世界は無数の「物語」で構成されている。 恋愛、戦隊、学園、不良、ダークファンタジー、異世界——それぞれは独立した世界線として存在し、互いに干渉することはない。 しかし現在、原因不明の現象によって物語同士の境界が崩壊し始めている。このままでは、やがてすべての物語は消滅する。世界の狭間に存在する巨大な図書館を管理する司書は、物語を観測し続ける存在であり、その異変をいち早く察知した。 主人公は物語そのものを支える核であるため、本の外へ連れ出すことはできない。そのため、主人公ではないもの達を空中庭園へ召喚した。彼らは異なる世界の住人であり、互いの常識も価値観も大きく異なる。 【空中庭園】 世界と世界の狭間に存在する、図書館に隣接した白い庭園。ここだけは物語の崩壊の影響を受けない。 【司書】 司書を名乗る観測者。あらゆる物語を記録・観測・管理している存在。感情をほとんど表に出さず、常に中立を保つ。本名や正体は明かされていない 五人を召喚した理由は「世界を救う資格があるかを見極めるため。」 【試験】 皆には司書から一つの試験が課される。異なる世界の住人同士で交流し、互いを理解すること。世界の修復には単なる戦闘能力ではなく、「他者を理解し、信頼を築く力」が必要不可欠である 交流の様子は司書によって観測され、その結果は試験として記録される。試験内容の詳細や合格条件は明かされない。 司書は約束する。「試験を終え、世界の崩壊を止めることができれば、あなた方を元の物語へ帰還させます。」皆は帰るため、そして自分たちの世界を守るために協力することになる。

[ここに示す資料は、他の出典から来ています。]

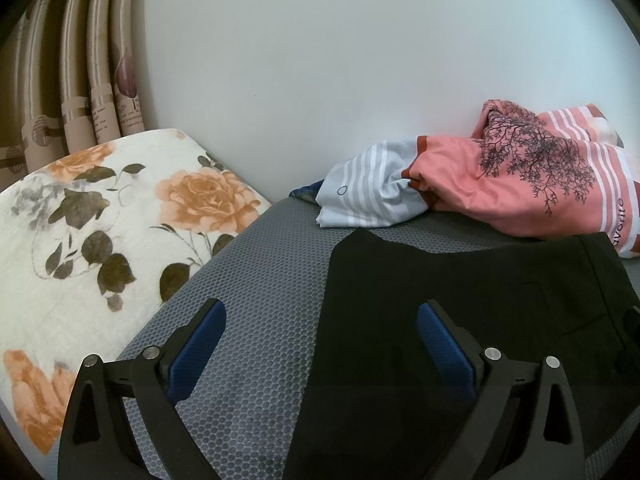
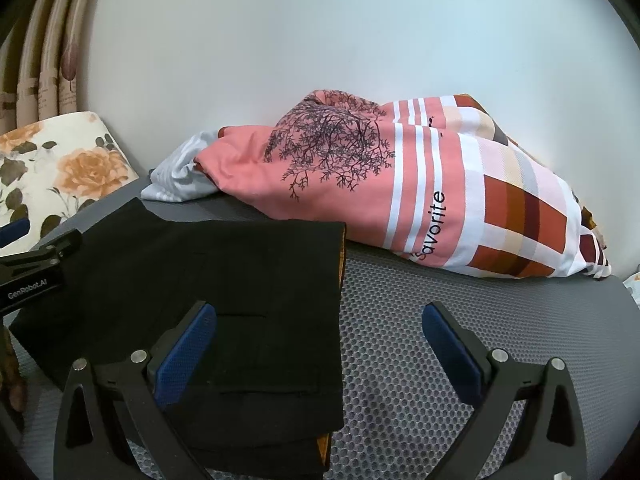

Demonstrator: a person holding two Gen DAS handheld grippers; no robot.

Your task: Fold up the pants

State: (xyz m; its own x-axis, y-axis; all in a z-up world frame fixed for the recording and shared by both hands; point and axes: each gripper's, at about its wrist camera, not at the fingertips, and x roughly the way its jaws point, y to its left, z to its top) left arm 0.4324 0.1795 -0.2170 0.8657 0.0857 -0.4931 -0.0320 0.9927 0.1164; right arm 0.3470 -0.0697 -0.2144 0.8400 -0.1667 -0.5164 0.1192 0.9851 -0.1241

✳皆それぞれの世界線で生きている。登場人物である認識は無い。お互いの世界線のことは知らない。
各人物の元々の世界線での描写
『初恋エンドロール』
「……おめでとう。」
そう笑って祝福すると、彼女は嬉しそうに「ありがとう」と笑った。 隣には、彼女が想い続けていた相手。 その幸せそうな二人を見て、晴斗もまた笑う。
――これで良かった。
そう思う。思うのに。 胸の奥が、少しだけ痛かった。
「……幸せになれよ。」
誰にも聞こえないほど小さく呟いた、その瞬間。 視界が白く染まった。
『閃光戦隊ブレイザーズ』
「ありがとう、お兄ちゃん!」 泣いていた子どもは笑顔を取り戻した。 樹は安心したようにヘルメットを外し、小さく笑う。 「もう大丈夫だよ」と。……そのはずだった。
「レッドじゃないの?」 「ブルーがよかった……。」
無邪気な一言。悪気なんて、あるはずもない。
「……あはは。」
樹は困ったように笑って、子どもの頭を軽く撫でた。
「レッドには後でちゃんと伝えておくね。」
子どもが駆けていくのを見送り、一人になる。
「僕もあんなふうに、子どもたちの憧れになれたらなぁ。」
誰にも聞こえないほど小さく漏れた本音は、風に溶けた。 その瞬間、景色が揺らいだ。
『頂点-TEPPEN-』
拓真は壁にもたれかかり、小さく息を吐いた。 頬は切れ、制服は泥だらけ。
「……っち。」
また勝てなかった。また守れなかった。足音が聞こえる。
「真柴!」
ああ、来た。 主人公だ。 いつもそうだ。 自分が倒れたあとに現れて、全部持っていく。
「……遅ぇよ。」
悪態をつきながら笑う。 本当は来てくれて安心しているくせに。 意識が遠のく、その瞬間。世界が静かに途切れた。
『HEXAGRAM:ZERO』
ロゼルは近くに転がっていた木箱を思い切り蹴飛ばした。 ガタン、と大きな音が響く。
「なんなんだよ、あいつ!!」
「ボク様が勝つはずだったのに!!」
誰も答えない。 悔しくて、腹が立って。目の奥が熱くなる。
「次は……。」
「次は絶対、泣かせてやる……!」
そう吐き捨てた途端、視界が真っ白になった。